Dimensionless factor k determines the shape of the curve and is called a shape factor. Parameter A is the scale parameter. The distributions take different shapes with different values of k and A. Although different wind speed distribution models are applied to fit the wind speed over a time period, the two-parameter Weibull function is accepted as the most popular technique [30,31].

2.2. Locations Studied

Four urban agglomerations of different sizes located in different wind zones in Poland were selected for analysis. Koszalin (the first location) covers an area of 98.3 km² (very favorable zone), Łódź (the second location) covers an area of 293.3 km² (favorable zone), Białystok (the third location) covers an area of 102.1 km² (slightly favorable zone), while Gdańsk (the fourth location) covers an area of 262.0 km² (favorable zone). The parameters of wind conditions in Koszalin were determined based on own measurements. The results of wind speed measurements from the cities of Łódź, Białystok and Gdańsk were obtained from publications [27,28,29]. The measurements of wind conditions in each of the four cities lasted at least one year.

2.2.1. Location I (Loc I)

In order to acquire meteorological data on the Koszalin University of Technology campus, a telescopic tubular mast of a total height of 13.6 m was installed. The mast was equipped with two anemometers located at 13 m and 8.8 m above ground level (Figure 3). Data were recorded continuously for a period of one year, i.e., from 1 August 2019 to 31 July 2020.

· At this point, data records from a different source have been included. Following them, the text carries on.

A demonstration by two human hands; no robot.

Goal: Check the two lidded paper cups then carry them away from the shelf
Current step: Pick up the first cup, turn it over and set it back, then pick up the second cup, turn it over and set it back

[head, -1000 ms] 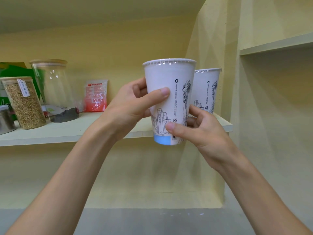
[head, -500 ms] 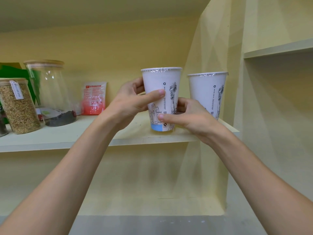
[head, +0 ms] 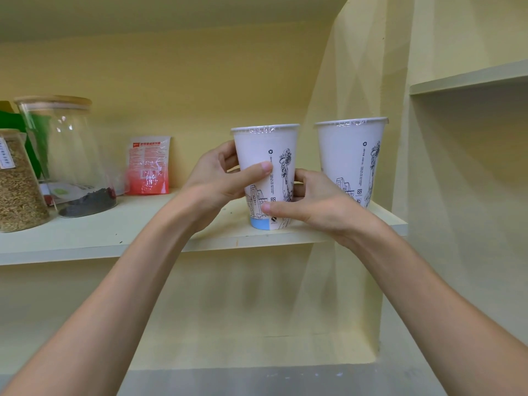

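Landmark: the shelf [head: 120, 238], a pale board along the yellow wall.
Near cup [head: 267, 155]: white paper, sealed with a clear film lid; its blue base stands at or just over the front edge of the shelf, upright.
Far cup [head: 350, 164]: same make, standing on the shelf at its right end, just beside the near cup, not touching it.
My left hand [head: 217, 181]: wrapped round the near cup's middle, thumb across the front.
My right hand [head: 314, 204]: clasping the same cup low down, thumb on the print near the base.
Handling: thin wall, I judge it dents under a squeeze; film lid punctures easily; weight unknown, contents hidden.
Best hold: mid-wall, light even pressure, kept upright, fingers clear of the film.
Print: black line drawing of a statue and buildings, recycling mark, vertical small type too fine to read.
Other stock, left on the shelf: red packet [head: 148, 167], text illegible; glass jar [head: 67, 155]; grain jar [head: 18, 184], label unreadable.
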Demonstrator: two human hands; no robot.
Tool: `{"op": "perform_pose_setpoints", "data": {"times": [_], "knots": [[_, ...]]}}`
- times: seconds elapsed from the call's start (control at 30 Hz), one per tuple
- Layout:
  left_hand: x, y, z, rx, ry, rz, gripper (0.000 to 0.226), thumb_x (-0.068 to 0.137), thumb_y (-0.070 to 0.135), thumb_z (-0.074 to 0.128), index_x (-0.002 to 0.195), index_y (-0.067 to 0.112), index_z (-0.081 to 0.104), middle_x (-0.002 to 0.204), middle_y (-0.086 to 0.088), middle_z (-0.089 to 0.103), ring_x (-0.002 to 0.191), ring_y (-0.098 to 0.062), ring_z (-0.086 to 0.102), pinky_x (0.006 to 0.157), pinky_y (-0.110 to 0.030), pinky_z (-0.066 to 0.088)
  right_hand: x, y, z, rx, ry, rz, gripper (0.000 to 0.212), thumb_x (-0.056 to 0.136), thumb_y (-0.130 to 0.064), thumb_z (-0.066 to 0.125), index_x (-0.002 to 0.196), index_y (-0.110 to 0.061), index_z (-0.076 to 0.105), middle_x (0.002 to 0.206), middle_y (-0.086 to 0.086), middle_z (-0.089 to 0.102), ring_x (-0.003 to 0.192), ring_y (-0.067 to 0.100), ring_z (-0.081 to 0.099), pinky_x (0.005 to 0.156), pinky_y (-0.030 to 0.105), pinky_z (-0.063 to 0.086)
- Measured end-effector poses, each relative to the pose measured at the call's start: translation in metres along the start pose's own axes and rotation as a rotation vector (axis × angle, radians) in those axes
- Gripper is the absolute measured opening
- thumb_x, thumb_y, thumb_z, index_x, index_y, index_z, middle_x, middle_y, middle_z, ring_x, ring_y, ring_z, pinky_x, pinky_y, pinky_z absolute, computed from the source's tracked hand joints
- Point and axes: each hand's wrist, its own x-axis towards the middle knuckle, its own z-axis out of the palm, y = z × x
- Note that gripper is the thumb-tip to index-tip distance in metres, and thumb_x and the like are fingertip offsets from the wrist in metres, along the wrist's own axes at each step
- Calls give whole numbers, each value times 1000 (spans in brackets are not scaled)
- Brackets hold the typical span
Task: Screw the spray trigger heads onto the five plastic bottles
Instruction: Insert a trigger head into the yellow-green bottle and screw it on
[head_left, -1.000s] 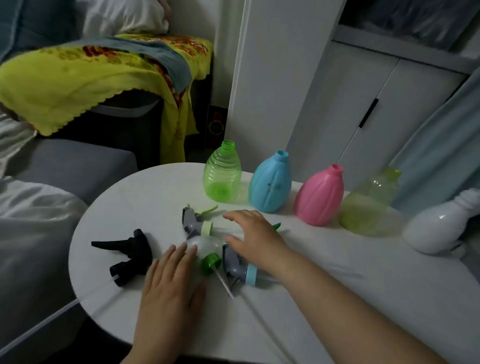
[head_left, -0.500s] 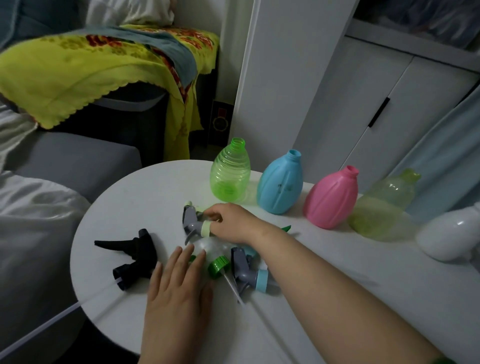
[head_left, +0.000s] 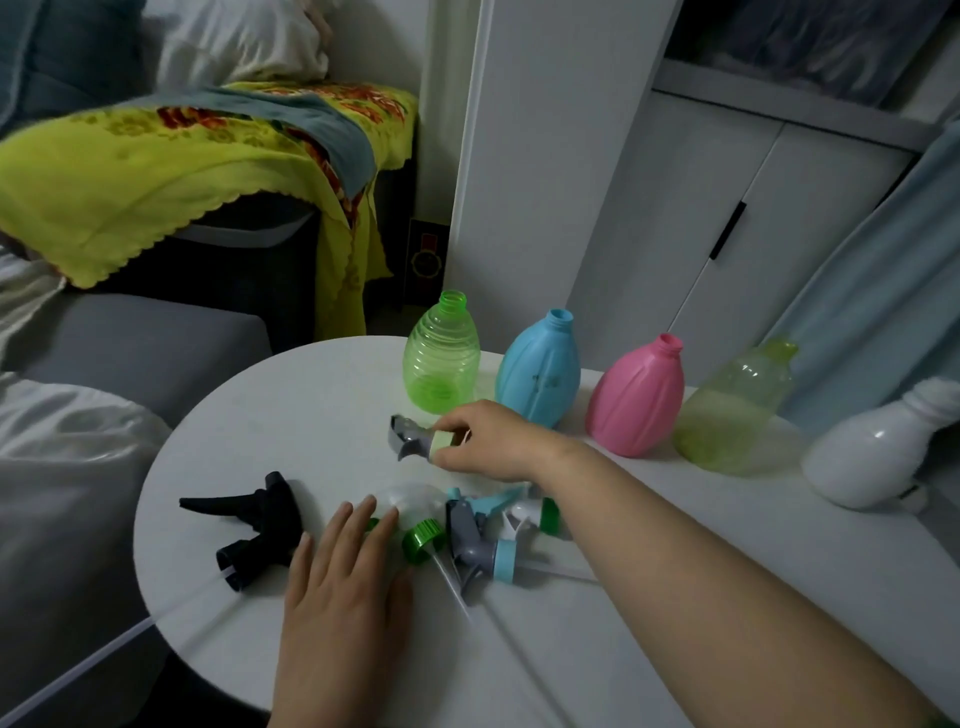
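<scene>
White round worktop stands between a grey sofa draped with a yellow-green blanket at far left and white cabinet doors behind. Along its far edge five open-necked bottles form a row: green bottle, blue bottle, pink bottle, yellowish bottle and white bottle. Loose heads lie nearer: a black trigger head at left, a clear trigger head with a green collar, and a grey trigger head with a blue collar, partly crossed by the right forearm. The right hand pinches the pale green collar of a grey trigger head just in front of the green bottle. The left hand lies flat, fingers straight, its fingertips at the clear trigger head.
</scene>
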Motion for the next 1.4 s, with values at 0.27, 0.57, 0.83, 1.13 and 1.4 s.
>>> {"op": "perform_pose_setpoints", "data": {"times": [0.27,0.57,0.83,1.13,1.4], "knots": [[-2,2,-5,-81,-22,1,59,67,36,31,101,0,64,110,-25,64,114,-26,47,107,-10,-3,-84,50,-47,581,263,-99,21,81,-7,56,88,-27,57,79,-3,58,66,4,54,56,11,46],[0,15,-1,-78,-72,-135,83,57,57,28,117,6,54,135,-18,48,129,-34,38,109,-50,17,-156,132,-84,1435,709,-178,24,87,-1,37,90,-12,58,67,-4,73,64,6,66,61,16,54],[24,64,-9,-123,5,127,35,81,25,48,92,-2,67,106,-25,65,105,-47,55,89,-63,40,-181,177,-94,1538,1034,-194,37,87,-3,40,65,-18,66,63,-6,72,57,4,64,58,14,52],[99,217,38,-508,-127,394,33,79,6,59,111,13,58,113,-2,60,104,-18,54,78,-10,30,-200,220,-86,1487,1209,-178,21,89,-11,42,88,-25,57,74,-13,74,67,2,66,62,14,53],[156,282,112,-666,-229,63,70,78,23,66,134,10,28,141,-14,37,130,-25,36,108,-35,30,-206,237,-85,1473,1279,-104,17,88,-16,43,84,-21,58,71,-17,72,67,0,66,65,11,52]]}}
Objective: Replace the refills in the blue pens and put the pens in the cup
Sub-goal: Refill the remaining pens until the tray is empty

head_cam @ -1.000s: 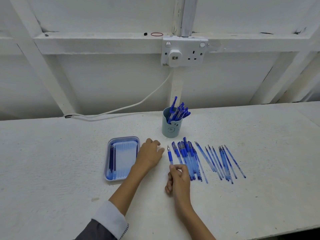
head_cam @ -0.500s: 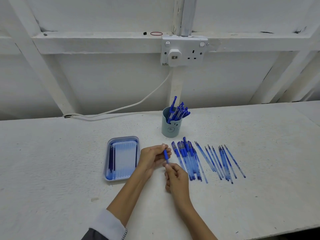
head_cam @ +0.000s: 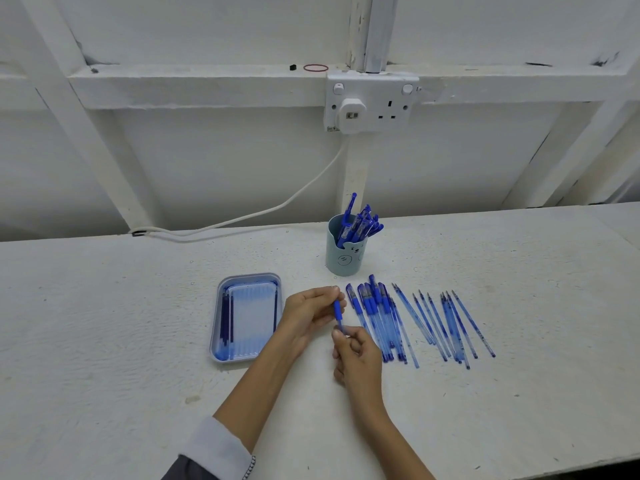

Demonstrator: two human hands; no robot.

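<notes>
Blue pen (head_cam: 337, 310) is held above the table (head_cam: 104, 341), near the cup (head_cam: 344, 259): your left hand (head_cam: 310, 315) pinches its grip end, right hand (head_cam: 358, 353) the barrel. Prob. the unscrewing step; next, twist apart & pull old refill.

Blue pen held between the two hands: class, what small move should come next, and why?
Probably unscrew it. The left hand pinches the blue pen at its grip end and the right hand holds its clear barrel, so twisting them apart would likely open it for one of the loose refills lying to the right.
</notes>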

It was found that the wind blows most often from the SSW direction (more than 8% of the time during the year), this is the dominant wind direction at this location. The wind from the SSW direction blows most often with the speed of 2–3 and 3–4 [m/s]. Weaker winds blow from the NNW direction, most often at 1–2 [m/s].

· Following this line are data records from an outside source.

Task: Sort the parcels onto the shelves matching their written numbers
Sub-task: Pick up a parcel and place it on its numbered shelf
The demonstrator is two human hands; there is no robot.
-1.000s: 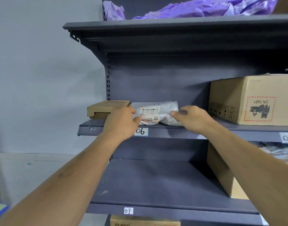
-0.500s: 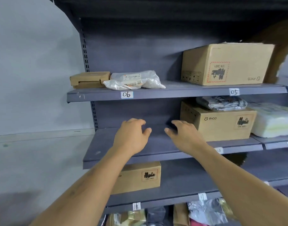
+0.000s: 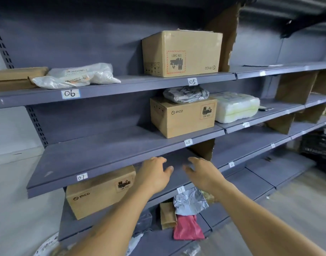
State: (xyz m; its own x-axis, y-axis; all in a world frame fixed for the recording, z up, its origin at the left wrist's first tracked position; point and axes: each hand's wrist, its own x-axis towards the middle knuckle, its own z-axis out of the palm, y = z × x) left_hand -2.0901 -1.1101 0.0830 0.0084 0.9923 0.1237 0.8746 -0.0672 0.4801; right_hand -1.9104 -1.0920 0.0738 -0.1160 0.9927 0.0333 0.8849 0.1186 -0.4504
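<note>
A white plastic parcel (image 3: 76,76) lies on the grey shelf marked 06 (image 3: 70,93), next to a flat brown cardboard parcel (image 3: 14,78). My left hand (image 3: 153,174) and my right hand (image 3: 202,172) hang empty in front of the shelf marked 07 (image 3: 82,177), fingers relaxed and spread, well below the white parcel. Neither hand touches anything. A cardboard box (image 3: 180,54) stands above label 05 (image 3: 192,81). Another cardboard box (image 3: 182,117) with a grey bag (image 3: 186,94) on top sits above label 08 (image 3: 188,142).
A white wrapped bundle (image 3: 236,107) lies right of the 08 box. Below shelf 07 stands a cardboard box (image 3: 101,193); lower down lie a silver bag (image 3: 190,202), a brown paper parcel (image 3: 167,216) and a red bag (image 3: 188,228). Shelves run on to the right.
Both hands let go of the white parcel on shelf 06 and dropped down, empty. My view swung down and to the right, bringing lower shelves and more parcels into sight.
</note>
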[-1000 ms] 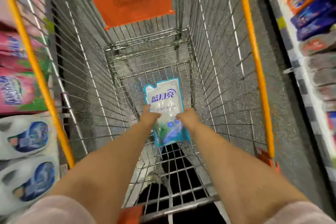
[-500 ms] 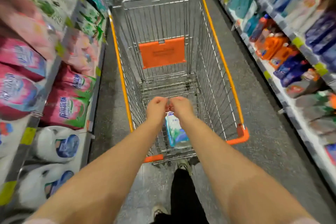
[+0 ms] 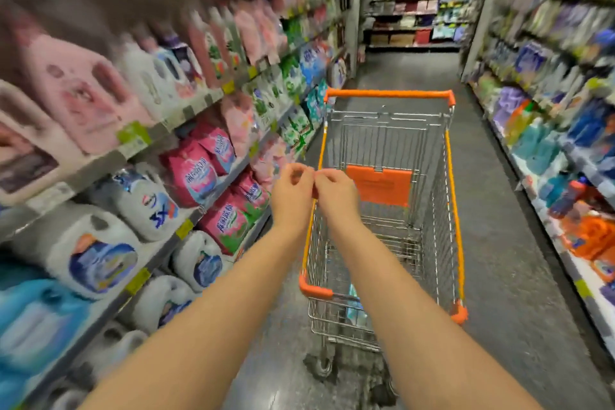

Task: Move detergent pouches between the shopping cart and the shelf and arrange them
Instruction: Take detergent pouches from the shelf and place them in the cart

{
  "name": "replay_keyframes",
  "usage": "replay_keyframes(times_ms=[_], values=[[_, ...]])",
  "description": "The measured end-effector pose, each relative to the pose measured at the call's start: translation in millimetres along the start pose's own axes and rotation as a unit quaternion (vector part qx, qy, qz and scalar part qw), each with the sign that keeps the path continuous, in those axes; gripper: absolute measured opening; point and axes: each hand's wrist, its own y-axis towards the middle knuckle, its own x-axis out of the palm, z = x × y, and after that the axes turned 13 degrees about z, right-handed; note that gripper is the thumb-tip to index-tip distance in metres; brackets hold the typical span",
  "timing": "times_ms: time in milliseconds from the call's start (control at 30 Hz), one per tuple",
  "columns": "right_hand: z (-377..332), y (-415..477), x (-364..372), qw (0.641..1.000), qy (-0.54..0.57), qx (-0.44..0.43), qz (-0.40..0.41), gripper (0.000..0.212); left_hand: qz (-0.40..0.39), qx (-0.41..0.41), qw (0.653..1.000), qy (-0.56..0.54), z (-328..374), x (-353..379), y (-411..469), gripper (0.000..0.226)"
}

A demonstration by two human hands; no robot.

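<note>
The shopping cart (image 3: 387, 94), wire with orange rims, stands in the aisle ahead of me. A blue-white detergent pouch (image 3: 354, 308) shows partly through the wires at the cart's near end, low down. My left hand (image 3: 293, 191) and my right hand (image 3: 336, 193) are raised side by side over the cart's left rim. Their curled fingertips nearly touch, and I see nothing held in either hand. Pink detergent pouches (image 3: 199, 173) lie on the left shelf close to my left hand.
Left shelves carry white jugs (image 3: 100, 260), pink bottles and green pouches. Right shelves (image 3: 582, 236) carry orange and blue bottles. An orange flap (image 3: 379, 185) hangs inside the cart. Grey aisle floor runs on to shelving at the far end.
Both hands held the pouch inside the cart, then by its top. Now they are raised above the rim without it. My view has lifted from the cart to the aisle.
</note>
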Motion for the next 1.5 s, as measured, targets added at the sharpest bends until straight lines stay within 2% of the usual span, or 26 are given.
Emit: replay_keyframes(times_ms=[167,333,433,667,867,1033,1133,1333,1400,1500], values=[[-56,-66,-16,0.992,0.007,-0.099,-0.075,0.008,0.074,0.034,0.997,-0.011,52,-65,-35,0.014],[-116,-138,3,0.968,0.042,-0.188,-0.161,0.009,0.160,0.097,0.982,-0.023,109,-148,-52,0.020],[-147,-183,27,0.953,0.074,-0.205,-0.210,0.013,0.204,0.137,0.969,0.001,135,-204,-48,0.022],[-206,-276,110,0.914,0.124,-0.247,-0.297,0.007,0.275,0.201,0.938,0.071,182,-343,-30,0.018],[-235,-338,192,0.893,0.167,-0.267,-0.322,0.008,0.310,0.228,0.914,0.127,198,-454,3,0.023],[-245,-342,257,0.887,0.192,-0.255,-0.333,0.003,0.337,0.227,0.897,0.172,198,-511,48,0.010],[-253,-331,304,0.881,0.169,-0.274,-0.348,0.017,0.378,0.237,0.866,0.225,192,-533,87,0.026],[-270,-308,411,0.863,0.151,-0.330,-0.351,0.046,0.506,0.274,0.768,0.280,186,-578,162,0.076],[-282,-308,444,0.859,0.132,-0.376,-0.322,0.050,0.536,0.282,0.732,0.312,191,-592,183,0.084],[-304,-312,483,0.847,0.131,-0.438,-0.272,0.046,0.548,0.313,0.701,0.333,201,-613,209,0.086]])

Graphical interpretation of the wind speed distribution at the height of 13 m at the studied location based on the results obtained is shown in Figure 4.

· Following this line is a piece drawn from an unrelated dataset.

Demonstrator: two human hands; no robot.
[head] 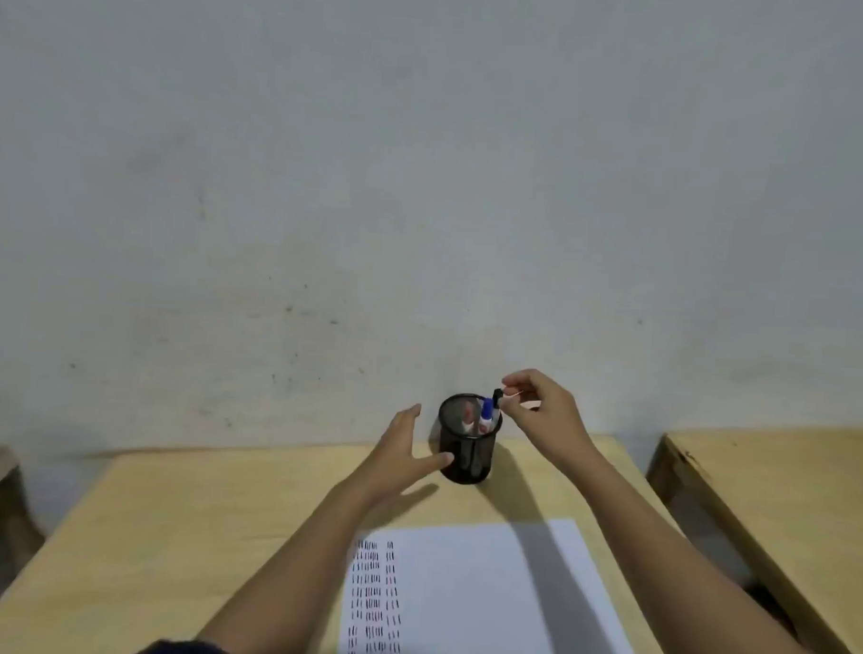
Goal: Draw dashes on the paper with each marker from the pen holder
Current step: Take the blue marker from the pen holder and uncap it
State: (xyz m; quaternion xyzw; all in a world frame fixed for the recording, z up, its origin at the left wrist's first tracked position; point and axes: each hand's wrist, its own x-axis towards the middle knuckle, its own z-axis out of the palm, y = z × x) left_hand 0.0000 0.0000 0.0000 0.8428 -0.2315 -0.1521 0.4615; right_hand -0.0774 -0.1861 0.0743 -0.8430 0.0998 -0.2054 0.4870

2.2.2. Location II (Loc II)

A comparison between the results of wind conditions in the center of Łódź (Loc-IIa) and at a distance of 6.5 km from the city, in an open area (airstrip in Lublinek, Loc-Iib) was made in publication [27]. The average annual wind speed at the airport was 3.2 m/s, while at the square in the city center it was approximately 2.1 m/s, calculated on the basis of monthly mean values. The average annual wind speed in the city is 35% lower than that recorded in the open area. The results of wind parameters cover a period of five years (1997–2001). Wind speed measurements were made with a Campbell anemometer placed at a height of 10 m above ground level. The results from 10 min measurement periods were averaged. Graphical interpretation of the wind speed distribution at the height of 10 m in the studied location based on the obtained results is presented in Figure 5 and Figure 6.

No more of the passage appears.